[Start of section]

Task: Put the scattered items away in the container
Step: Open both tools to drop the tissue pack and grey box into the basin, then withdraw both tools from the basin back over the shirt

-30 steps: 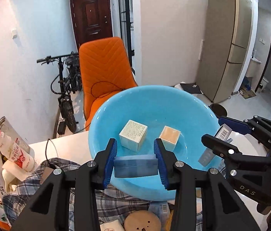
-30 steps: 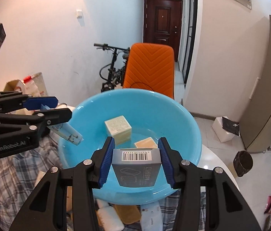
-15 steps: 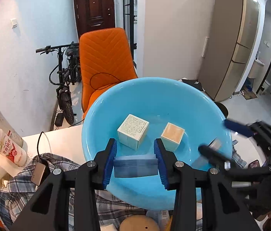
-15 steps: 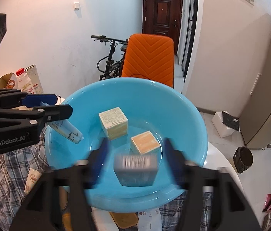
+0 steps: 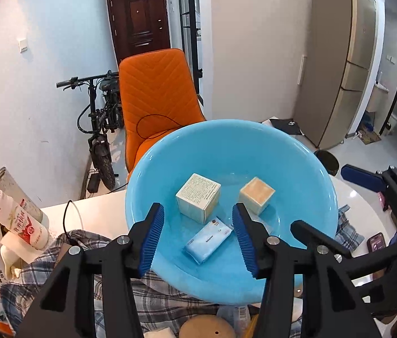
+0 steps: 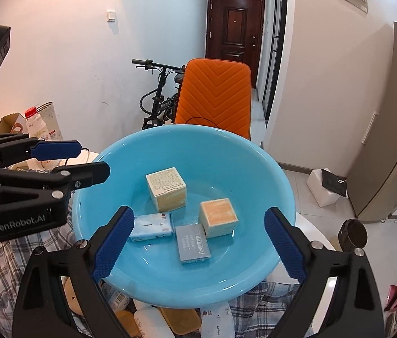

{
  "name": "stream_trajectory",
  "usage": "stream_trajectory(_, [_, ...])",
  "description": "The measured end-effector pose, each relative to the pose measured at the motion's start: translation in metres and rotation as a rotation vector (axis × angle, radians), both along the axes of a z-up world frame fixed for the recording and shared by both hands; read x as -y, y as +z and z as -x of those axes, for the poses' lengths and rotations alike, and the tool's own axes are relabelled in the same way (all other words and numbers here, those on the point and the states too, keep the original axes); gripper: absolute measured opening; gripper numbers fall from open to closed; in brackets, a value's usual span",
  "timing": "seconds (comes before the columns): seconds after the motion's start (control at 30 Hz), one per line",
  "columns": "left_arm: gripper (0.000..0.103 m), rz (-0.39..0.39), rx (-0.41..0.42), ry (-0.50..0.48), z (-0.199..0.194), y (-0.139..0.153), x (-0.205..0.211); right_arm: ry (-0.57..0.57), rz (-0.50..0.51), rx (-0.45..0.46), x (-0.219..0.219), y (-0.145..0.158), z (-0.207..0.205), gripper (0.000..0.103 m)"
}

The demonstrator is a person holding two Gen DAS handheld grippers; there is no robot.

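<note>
A light blue basin (image 5: 305, 163) (image 6: 254, 157) stands on a plaid cloth on the table. In it lie a cream cube box (image 5: 198, 193) (image 6: 166, 188), a tan cube box (image 5: 257, 195) (image 6: 218, 217), a blue tissue packet (image 5: 208, 239) (image 6: 151, 227) and a grey flat box (image 6: 193, 242). My left gripper (image 5: 198, 239) is open and empty above the basin's near rim; it also shows in the right wrist view (image 6: 88, 160). My right gripper (image 6: 198, 242) is open and empty over the basin; it also shows in the left wrist view (image 5: 330, 205).
Loose packets and small boxes (image 6: 181, 321) lie on the plaid cloth (image 5: 164, 304) below the basin. A wooden disc (image 5: 209, 326), a red-capped bottle (image 5: 15, 219), a phone (image 5: 377, 241), an orange chair (image 5: 159, 95) and a bicycle (image 5: 100, 129) are around.
Both grippers have opened. The left let go of the blue tissue packet and the right let go of the grey box; both now lie in the basin.
</note>
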State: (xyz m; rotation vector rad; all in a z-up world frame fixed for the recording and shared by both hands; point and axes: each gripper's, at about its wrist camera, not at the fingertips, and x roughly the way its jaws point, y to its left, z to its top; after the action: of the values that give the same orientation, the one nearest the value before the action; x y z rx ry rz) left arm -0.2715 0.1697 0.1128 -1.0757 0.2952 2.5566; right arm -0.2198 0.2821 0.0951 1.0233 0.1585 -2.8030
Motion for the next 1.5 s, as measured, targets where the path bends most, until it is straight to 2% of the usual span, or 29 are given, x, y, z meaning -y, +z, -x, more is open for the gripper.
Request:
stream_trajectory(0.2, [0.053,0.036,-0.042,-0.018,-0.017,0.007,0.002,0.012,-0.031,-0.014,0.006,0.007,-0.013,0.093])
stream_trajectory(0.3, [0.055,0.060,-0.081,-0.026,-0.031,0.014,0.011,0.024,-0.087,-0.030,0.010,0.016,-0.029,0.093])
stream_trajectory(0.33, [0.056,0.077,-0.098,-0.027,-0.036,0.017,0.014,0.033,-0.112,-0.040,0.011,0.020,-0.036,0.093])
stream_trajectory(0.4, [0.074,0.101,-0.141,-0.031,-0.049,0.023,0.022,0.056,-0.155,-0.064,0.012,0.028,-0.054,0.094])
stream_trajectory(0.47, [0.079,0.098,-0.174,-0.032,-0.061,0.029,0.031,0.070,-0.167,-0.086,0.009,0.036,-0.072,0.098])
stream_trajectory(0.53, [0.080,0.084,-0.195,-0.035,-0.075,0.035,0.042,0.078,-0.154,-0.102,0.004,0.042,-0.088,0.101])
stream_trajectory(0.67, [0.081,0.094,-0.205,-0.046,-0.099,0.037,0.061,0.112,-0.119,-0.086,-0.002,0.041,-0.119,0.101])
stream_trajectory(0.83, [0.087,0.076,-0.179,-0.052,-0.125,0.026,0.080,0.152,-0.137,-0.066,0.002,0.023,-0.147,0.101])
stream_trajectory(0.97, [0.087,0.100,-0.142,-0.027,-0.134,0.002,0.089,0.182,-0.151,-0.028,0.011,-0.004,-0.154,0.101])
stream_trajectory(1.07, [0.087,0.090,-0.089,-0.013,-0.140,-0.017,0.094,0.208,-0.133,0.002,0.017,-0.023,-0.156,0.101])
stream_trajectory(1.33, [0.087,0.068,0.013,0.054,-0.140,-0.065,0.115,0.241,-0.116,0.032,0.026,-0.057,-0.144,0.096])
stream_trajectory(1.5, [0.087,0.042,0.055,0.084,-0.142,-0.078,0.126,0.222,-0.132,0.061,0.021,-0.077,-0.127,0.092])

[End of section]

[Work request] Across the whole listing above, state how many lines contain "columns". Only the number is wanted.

[Output for this task] 2